For our one-year anniversary on Oct. 30, 2021, we released four new beers simultaneously. We really wanted to invoke that Halloween theme in a fun and unique way. The beers were released as a mixed 16 ounce four-pack and were named after Greek gods of the Underworld, but reimagined as if they were competing in a battle of the bands. The beer styles, flavors, and artwork were designed to represent the deities and their likeness and demeanor. We really had a lot of fun with the idea and just dove in and embraced the idea as a whole.
We really try to encompass the idea of a sound, artist, song, or music-related production component or instrument with the concept of a beer. Really just anything related to sound in any way. Sometimes we make the beer first and then the name finds us, and sometimes it’s the reverse where we have a name idea and build the components around it. Music is in our veins and so is brewing. That’s why we like to stay Modcraft is flavor from sound.
Besides your own, what Ohio craft breweries impress you the most and why?
This is such a loaded question for me. We are so incredibly lucky to live in a state with such a large amount of influential and amazing breweries.
I really appreciate what Urban Artifact down in Cinci is bringing to the sour world. They get so outside of the box and aren’t afraid to just go for it. I tried their new Kimchi beer, which on paper reads like crazy-pants-town. That is easily in my top five for beer of the year. I can’t believe how amazing and savory it is. I’m mad we only had one pint and split it between four of us to try. I need to get back down there to get some more of it.

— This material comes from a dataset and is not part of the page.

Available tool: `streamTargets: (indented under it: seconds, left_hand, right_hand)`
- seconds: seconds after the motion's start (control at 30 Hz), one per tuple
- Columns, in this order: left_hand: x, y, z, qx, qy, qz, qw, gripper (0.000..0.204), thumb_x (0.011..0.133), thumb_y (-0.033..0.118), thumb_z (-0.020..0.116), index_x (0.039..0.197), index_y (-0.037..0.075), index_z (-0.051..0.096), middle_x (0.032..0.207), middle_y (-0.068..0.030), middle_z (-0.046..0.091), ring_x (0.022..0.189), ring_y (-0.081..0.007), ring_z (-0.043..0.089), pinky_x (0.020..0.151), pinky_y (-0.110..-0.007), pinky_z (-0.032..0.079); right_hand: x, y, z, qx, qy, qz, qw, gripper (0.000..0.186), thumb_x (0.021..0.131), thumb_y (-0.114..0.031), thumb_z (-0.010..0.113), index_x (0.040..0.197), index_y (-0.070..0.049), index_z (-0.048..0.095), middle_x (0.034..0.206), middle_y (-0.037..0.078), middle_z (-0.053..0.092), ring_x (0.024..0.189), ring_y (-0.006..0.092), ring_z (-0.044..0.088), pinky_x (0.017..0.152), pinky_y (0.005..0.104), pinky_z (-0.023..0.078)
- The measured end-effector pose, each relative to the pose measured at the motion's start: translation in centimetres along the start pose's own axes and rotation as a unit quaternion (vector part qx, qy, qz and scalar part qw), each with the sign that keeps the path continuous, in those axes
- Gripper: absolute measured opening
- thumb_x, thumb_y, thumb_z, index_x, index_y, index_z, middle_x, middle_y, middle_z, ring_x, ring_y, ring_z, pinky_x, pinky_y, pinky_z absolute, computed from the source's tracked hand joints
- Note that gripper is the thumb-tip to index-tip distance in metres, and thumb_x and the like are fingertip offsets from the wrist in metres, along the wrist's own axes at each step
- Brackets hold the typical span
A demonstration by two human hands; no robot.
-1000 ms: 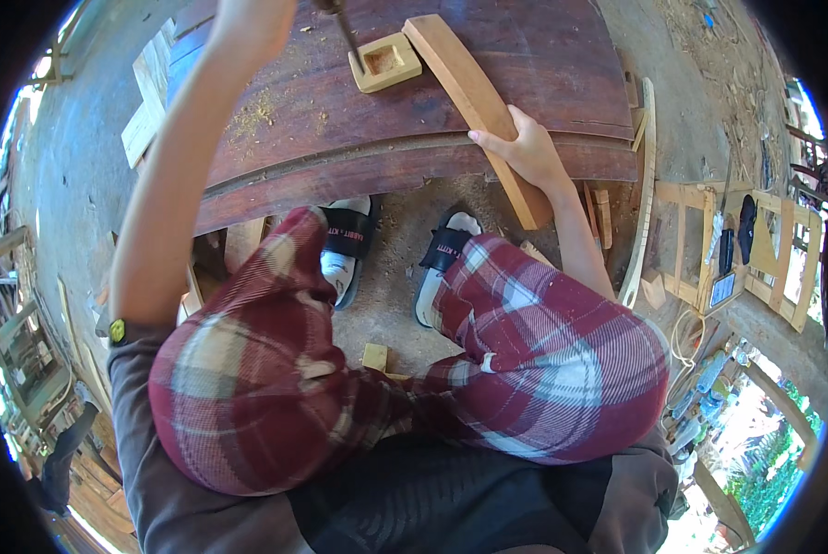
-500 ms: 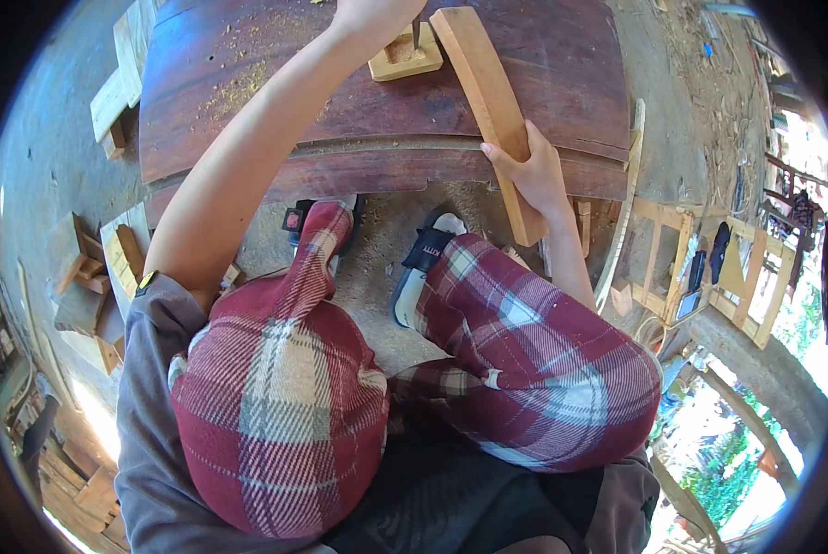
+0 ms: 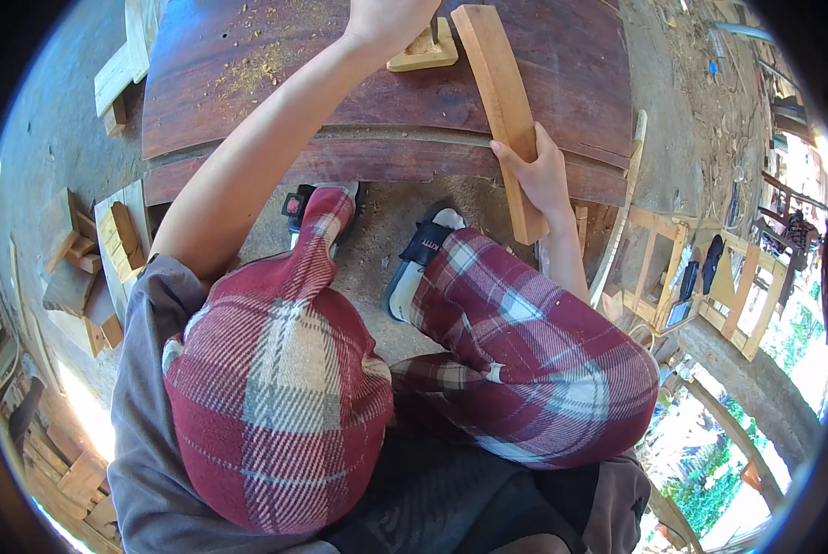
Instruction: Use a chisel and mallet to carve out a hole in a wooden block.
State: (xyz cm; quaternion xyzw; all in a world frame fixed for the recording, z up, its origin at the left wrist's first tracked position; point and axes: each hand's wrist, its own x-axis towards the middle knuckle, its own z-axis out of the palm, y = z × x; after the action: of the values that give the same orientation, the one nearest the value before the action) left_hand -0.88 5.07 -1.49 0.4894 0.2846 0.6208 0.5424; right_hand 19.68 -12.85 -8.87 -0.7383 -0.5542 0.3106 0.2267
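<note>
My left hand (image 3: 391,23) reaches to the top edge of the picture, its fingers closed around a chisel (image 3: 434,30); only the dark metal shaft shows, and the fingers are partly cut off. The shaft stands on a small pale wooden block (image 3: 423,61) with a hollow cut in its top. In my right hand (image 3: 543,175) is a long, squared wooden bar (image 3: 499,88), gripped near its lower end. Its far end lies just right of the block, apart from it. Beneath all this is a dark reddish wooden bench top (image 3: 368,102).
Wood shavings (image 3: 262,69) are scattered on the bench's left side. A groove runs along its near part. Wood offcuts (image 3: 82,254) are piled on the floor at left. A wooden frame (image 3: 659,268) stands at right. My feet rest below the bench edge.
The view has shifted slightly, so the bench sits a little higher. The wooden bar and the block appear farther right. Both hands keep their grips.
</note>
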Motion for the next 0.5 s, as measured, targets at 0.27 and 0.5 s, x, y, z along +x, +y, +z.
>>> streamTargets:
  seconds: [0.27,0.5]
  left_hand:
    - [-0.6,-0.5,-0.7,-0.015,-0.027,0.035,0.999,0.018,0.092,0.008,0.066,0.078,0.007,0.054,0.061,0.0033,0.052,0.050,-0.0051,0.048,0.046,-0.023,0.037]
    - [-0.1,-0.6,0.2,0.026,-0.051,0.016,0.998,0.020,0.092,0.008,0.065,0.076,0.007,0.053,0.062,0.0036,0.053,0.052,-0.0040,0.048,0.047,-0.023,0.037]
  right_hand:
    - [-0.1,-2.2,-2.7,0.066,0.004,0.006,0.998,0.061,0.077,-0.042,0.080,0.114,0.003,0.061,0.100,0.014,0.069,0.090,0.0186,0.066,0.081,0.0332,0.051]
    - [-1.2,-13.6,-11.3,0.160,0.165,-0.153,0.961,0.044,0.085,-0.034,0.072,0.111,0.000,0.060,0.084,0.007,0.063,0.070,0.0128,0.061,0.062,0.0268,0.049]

I have a deep appreciation for MadTree as well. They’re like an all-around all star brewery. Jack of all trades, master of all. Everything they put their hands on is just great.
We’ve also got Jackie O’s, Noble Beast, Great Lakes, Fat Head’s… I could talk about Ohio breweries that impress me all day. I do want to give a shout out to two smaller breweries that I really love: Sideswipe in Columbus and Earnest in Toledo. The owners are awesome and their beers are just as great. These breweries both impress me, because not only are the beers they’re producing bangers, but the people behind the beers embody the craft spirit. They’re helpful and generous and really just love what they are doing.
Where do you think craft beer is headed? What do you think craft beer will look like 5 years from now?
It is great to see craft beer trending back toward lagers. I think there’s going to be innovation there that starts pushing that segment of the market back to the foreground even more.
As we find our way out of this pandemic, there’s going to be a strong push from breweries in creating fun and new ways of enticing customers back into the taprooms.
I think five years from now the craft beer market is going to see more innovation/shift of focus as the consumer market continues to become more segmented. We saw that over the last couple of years with seltzers taking a big chunk of the market and AF (alcohol-free) beers rising over the last year as well. I also think the mid-sized and larger breweries are going to start focusing more on their taprooms for growth and expansion over distribution.